- **What is being asked**: Tally the lines below that contain the word "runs", and give only that number.

- **Data**:
※
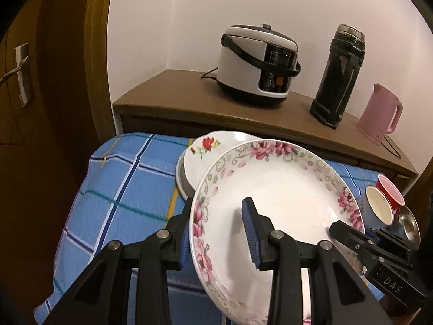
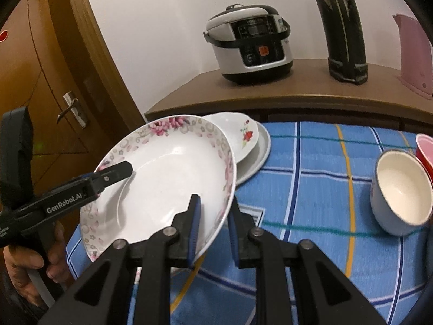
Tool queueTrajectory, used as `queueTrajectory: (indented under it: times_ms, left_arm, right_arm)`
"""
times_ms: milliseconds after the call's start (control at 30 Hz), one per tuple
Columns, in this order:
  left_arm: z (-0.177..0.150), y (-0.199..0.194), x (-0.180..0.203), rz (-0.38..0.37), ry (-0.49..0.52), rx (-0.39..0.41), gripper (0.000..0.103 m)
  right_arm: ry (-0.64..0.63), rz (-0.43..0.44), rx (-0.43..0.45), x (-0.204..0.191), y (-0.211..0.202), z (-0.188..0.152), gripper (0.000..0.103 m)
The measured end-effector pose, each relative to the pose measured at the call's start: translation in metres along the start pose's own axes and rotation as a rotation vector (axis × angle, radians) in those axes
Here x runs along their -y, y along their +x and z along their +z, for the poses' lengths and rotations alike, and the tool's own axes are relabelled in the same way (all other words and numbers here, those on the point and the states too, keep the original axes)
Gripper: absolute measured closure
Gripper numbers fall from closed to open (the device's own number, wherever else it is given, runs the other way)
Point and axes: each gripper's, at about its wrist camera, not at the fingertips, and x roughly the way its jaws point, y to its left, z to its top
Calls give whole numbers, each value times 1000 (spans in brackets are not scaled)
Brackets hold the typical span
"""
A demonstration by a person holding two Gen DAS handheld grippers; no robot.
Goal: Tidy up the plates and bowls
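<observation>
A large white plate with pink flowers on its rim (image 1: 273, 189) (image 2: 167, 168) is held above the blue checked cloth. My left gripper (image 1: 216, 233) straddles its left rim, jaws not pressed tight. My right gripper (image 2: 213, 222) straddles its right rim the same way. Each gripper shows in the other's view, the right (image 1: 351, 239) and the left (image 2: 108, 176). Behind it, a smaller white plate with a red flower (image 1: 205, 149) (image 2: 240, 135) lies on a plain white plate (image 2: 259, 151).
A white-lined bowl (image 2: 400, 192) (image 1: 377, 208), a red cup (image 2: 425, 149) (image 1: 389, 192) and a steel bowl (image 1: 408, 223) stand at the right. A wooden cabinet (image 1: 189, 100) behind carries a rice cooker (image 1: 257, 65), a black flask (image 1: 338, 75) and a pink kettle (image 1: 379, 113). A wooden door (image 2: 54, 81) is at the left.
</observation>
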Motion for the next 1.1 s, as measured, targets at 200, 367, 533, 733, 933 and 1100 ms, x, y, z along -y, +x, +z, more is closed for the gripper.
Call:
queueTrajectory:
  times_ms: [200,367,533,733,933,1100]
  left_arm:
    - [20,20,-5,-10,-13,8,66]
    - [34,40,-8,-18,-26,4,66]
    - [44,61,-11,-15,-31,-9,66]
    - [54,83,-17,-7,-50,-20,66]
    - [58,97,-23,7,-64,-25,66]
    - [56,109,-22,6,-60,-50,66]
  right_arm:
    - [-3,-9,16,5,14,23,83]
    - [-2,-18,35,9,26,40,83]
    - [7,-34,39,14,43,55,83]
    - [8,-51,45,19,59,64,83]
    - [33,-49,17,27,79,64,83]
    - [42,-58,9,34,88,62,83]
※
- **Output below**: 2